Exercise:
Reproduce, exactly and only, the lines of the data that follows from the one containing "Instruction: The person" down to the one containing "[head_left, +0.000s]", without pictures.

++++++++++

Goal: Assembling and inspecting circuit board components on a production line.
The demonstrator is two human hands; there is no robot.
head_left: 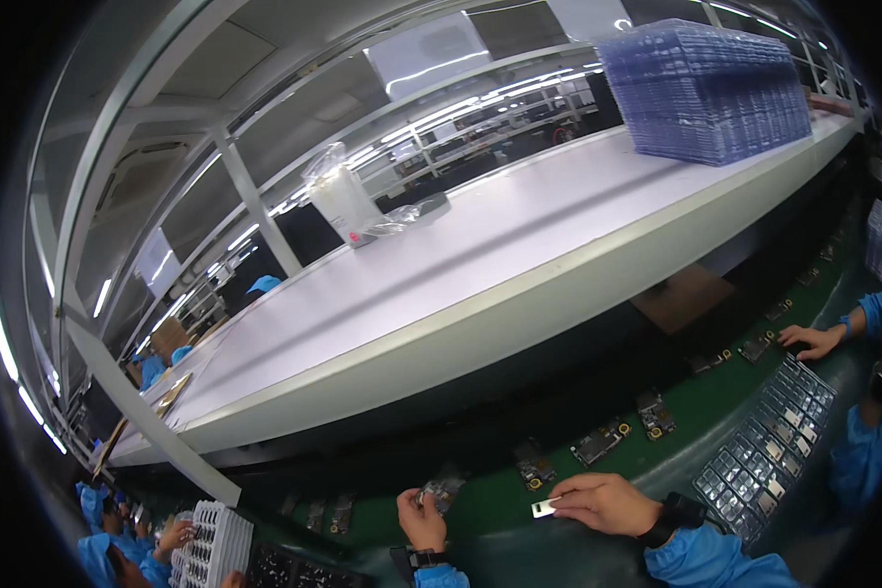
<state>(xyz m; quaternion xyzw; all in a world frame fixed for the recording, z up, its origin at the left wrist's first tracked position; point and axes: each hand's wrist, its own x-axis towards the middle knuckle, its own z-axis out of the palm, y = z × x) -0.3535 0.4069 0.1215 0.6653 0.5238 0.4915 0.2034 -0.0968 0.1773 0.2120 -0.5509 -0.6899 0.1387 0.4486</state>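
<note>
My left hand (423, 521) is closed on the edge of a small circuit board (447, 492), which looks partly blurred, over the green belt. My right hand (606, 505) pinches a small flat white rectangular piece (542, 509) with a dark mark, between thumb and fingers. Just beyond that piece lies another circuit board (535, 465) with a yellow ring-shaped part. To the right of my right hand is a clear plastic tray (725, 468) with many pockets, some with pale pieces in them. Both my wrists carry dark bands below blue sleeves.
More circuit boards (601, 443) lie spaced along the green belt (500, 510). A co-worker's hand (813, 341) reaches in at the far right. White trays (216, 544) stand lower left beside other workers. Above the belt, a white shelf (441, 294) carries stacked clear trays (706, 93) and a plastic bag (341, 201).
</note>
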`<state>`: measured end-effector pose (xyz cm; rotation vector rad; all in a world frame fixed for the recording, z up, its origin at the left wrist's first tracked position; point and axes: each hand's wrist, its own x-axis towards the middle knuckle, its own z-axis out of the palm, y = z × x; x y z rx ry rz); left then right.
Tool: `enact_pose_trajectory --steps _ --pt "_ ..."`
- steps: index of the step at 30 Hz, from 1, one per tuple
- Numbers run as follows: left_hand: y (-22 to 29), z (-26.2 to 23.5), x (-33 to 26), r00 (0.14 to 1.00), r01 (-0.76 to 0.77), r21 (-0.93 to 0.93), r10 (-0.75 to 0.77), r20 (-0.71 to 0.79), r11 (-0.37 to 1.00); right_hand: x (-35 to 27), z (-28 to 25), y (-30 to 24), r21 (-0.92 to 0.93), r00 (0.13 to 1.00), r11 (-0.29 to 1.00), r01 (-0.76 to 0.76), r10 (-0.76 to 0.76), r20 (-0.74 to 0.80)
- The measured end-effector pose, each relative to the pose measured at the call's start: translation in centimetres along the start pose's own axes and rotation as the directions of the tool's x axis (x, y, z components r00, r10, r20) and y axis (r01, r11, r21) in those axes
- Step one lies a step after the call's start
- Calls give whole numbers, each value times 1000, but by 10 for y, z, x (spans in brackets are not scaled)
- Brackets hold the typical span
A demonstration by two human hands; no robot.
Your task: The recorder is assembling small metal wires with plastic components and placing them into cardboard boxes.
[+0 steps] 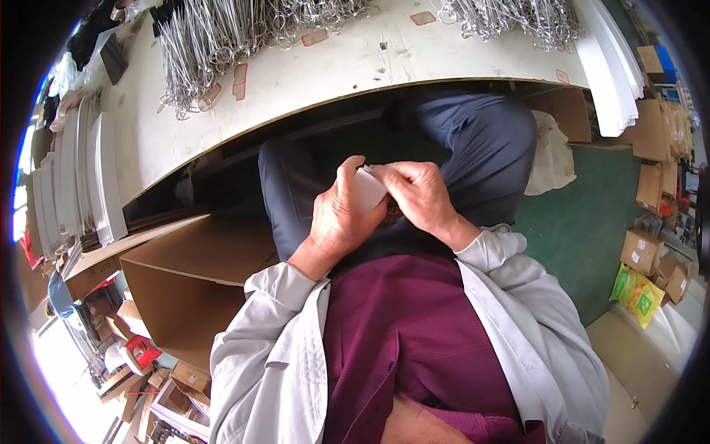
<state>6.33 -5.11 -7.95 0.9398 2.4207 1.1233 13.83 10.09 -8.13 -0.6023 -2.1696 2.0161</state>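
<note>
Above my lap, both hands are at a small white rectangular piece, which looks like a little box or a folded card; its exact kind I cannot make out. My left hand is wrapped round it, the thumb up along its side. Against its upper right corner press the thumb and fingertips of my right hand. The fingers under the piece are hidden.
On the white table lie piles of thin metal rods with ring ends and more ringed rods. White strips stand at the right end. An open cardboard box is at my left, a yellow-green packet far right.
</note>
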Motion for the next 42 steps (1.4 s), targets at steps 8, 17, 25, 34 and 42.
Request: enact_pose_trajectory --steps 8,17,25,34,42 --pt "-1 5 -4 996 -34 76 40 -77 997 2 11 7 148 995 984 -94 96 -11" --pt "-5 10 -8 991 -67 83 76 -107 994 6 4 10 219 984 962 -166 177 -31" --pt "-7 9 -9 987 -76 71 85 -137 995 -9 13 2 -102 989 990 99 -109 -100" --pt "-9 -1 -4 992 -64 -13 62 -105 998 -16 13 11 9 994 996 86 -87 73" --pt "-13 -8 -5 994 -34 -63 27 -107 997 -16 17 18 -104 949 945 310 -301 89"
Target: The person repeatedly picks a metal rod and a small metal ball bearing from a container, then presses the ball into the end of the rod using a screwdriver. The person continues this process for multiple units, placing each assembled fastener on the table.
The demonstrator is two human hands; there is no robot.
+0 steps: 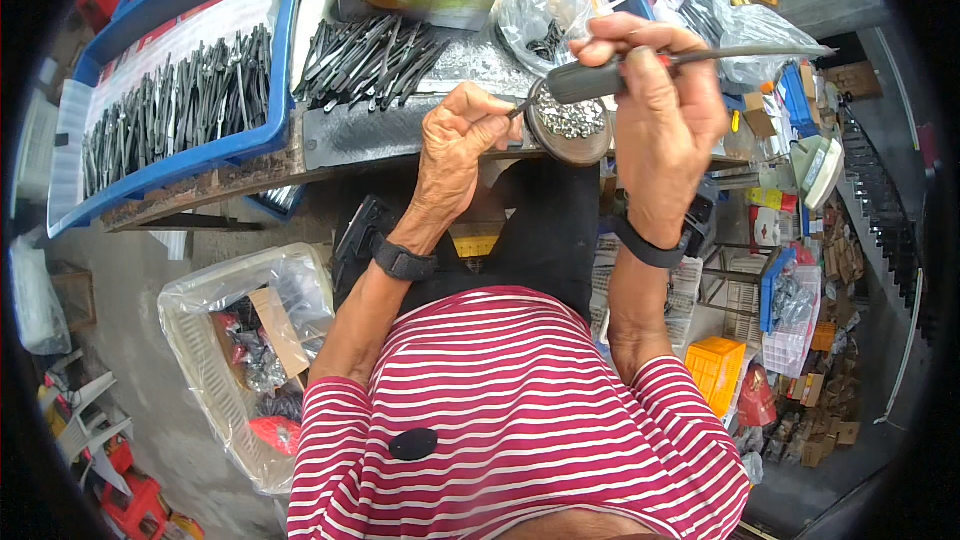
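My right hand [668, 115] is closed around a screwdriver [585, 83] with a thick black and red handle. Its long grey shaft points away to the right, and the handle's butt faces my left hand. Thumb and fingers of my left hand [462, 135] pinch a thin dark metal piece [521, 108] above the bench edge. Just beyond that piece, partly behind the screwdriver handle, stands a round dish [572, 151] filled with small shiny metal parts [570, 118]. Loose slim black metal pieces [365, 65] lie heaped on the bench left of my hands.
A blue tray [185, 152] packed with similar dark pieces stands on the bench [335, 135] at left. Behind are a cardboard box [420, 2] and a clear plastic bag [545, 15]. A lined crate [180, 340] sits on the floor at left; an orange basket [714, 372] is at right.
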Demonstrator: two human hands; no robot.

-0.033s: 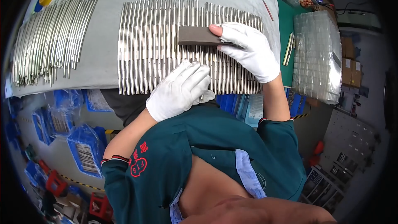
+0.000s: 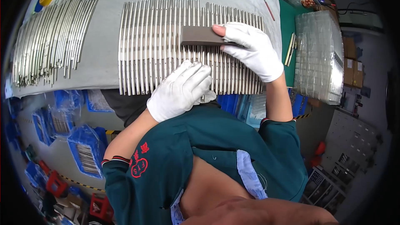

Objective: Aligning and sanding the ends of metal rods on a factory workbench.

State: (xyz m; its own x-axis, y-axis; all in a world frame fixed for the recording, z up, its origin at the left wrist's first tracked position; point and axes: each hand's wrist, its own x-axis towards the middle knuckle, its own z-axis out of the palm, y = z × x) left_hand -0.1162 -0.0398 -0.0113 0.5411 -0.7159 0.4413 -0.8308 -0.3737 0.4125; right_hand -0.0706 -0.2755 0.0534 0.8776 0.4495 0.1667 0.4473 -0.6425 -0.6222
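Note:
Rows of slim silver metal rods point(image 2: 152, 46) lie side by side on a grey-white covered table, pointing away from me. My right hand point(image 2: 252, 50), in a white glove with bare thumb and fingertip showing, is closed on the right end of a dark grey-brown rectangular block point(image 2: 202, 36). That block lies crosswise over the rods, apparently touching them. Nearer to me, my white-gloved left hand point(image 2: 181, 89) is curled over the near ends of the middle rods, its thumb at the table's front edge. One rod end shows beside that thumb; the fingers hide the rest.
Another bunch of metal rods point(image 2: 56, 37) lies at the left. A thin red-handled tool point(image 2: 266, 5) is at the far right, with short metal pieces point(image 2: 290, 50) on a green mat and stacked clear plastic trays point(image 2: 318, 56) beyond. Blue bins point(image 2: 85, 152) stand below the table.
The block and my right hand have shifted very slightly to the right. My left hand has stayed in place.

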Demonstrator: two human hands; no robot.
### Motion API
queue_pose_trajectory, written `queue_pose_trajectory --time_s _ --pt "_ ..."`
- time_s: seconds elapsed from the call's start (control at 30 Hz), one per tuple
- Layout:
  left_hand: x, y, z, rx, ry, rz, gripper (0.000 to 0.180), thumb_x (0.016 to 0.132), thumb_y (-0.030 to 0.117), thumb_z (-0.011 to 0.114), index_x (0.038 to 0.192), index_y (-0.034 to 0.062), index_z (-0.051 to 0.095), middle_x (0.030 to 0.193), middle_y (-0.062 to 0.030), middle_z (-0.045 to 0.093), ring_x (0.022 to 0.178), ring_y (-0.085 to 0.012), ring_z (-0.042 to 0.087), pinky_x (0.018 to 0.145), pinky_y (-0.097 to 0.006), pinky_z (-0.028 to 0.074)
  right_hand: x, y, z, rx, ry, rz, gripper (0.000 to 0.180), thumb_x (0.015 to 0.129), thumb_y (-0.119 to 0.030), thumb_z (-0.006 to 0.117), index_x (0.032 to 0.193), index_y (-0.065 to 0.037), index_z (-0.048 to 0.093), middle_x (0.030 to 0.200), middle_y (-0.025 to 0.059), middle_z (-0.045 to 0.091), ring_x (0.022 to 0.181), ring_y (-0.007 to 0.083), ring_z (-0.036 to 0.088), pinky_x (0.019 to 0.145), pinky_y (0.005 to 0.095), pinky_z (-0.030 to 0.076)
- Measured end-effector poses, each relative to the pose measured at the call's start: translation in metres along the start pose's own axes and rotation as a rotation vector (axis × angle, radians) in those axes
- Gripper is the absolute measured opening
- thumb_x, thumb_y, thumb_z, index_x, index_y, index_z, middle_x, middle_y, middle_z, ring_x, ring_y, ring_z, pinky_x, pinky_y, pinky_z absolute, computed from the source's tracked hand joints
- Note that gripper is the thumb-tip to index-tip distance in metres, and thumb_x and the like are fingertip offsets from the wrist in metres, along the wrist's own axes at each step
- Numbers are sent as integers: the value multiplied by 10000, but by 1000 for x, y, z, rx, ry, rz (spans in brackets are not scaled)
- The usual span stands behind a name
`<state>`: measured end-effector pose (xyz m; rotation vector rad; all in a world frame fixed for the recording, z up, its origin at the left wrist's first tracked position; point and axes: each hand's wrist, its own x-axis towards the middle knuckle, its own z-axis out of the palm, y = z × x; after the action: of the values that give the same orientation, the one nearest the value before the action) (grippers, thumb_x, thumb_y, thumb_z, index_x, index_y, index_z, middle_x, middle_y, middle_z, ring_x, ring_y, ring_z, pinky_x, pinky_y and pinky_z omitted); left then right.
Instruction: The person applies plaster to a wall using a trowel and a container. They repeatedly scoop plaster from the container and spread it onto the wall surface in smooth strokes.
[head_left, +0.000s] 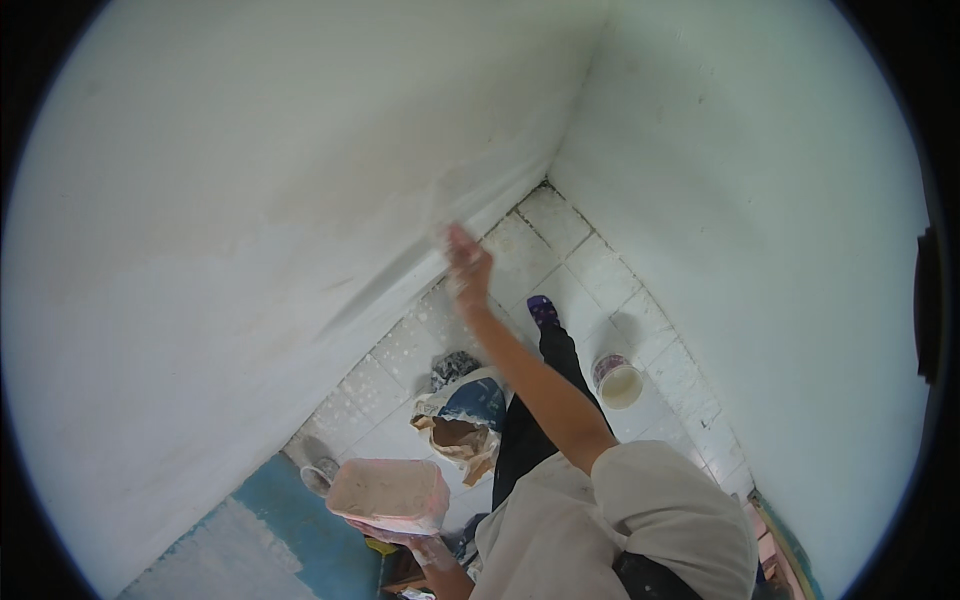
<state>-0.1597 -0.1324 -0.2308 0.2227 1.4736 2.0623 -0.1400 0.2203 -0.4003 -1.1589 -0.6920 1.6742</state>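
Note:
My left hand (400,535) supports a pale pink rectangular tub (435,500) from below, at the lower left. Whitish plaster-like paste (385,488) fills it nearly to the rim. My right arm reaches forward to the left wall (220,200), where my right hand (468,265) is closed and smeared by motion. A long grey blade-like band (385,283) runs along the wall beside this hand; it looks like a wide putty knife, but blur hides its handle and edges. Damp-looking, uneven patches mark the wall near it.
On the spattered tiled floor (590,270) stand a torn paper sack (455,430) near my leg and a small bucket (618,385) to the right. A second wall (760,230) meets the left one in a corner. My foot (542,310) points toward that corner.

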Motion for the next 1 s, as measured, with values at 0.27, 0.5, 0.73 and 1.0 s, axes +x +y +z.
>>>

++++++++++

Written solution:
Instruction: The person applies plaster to a wall using a trowel and a container. They repeatedly scoop plaster from the container and spread it onto the wall surface in smooth strokes.
[head_left, +0.000s] 

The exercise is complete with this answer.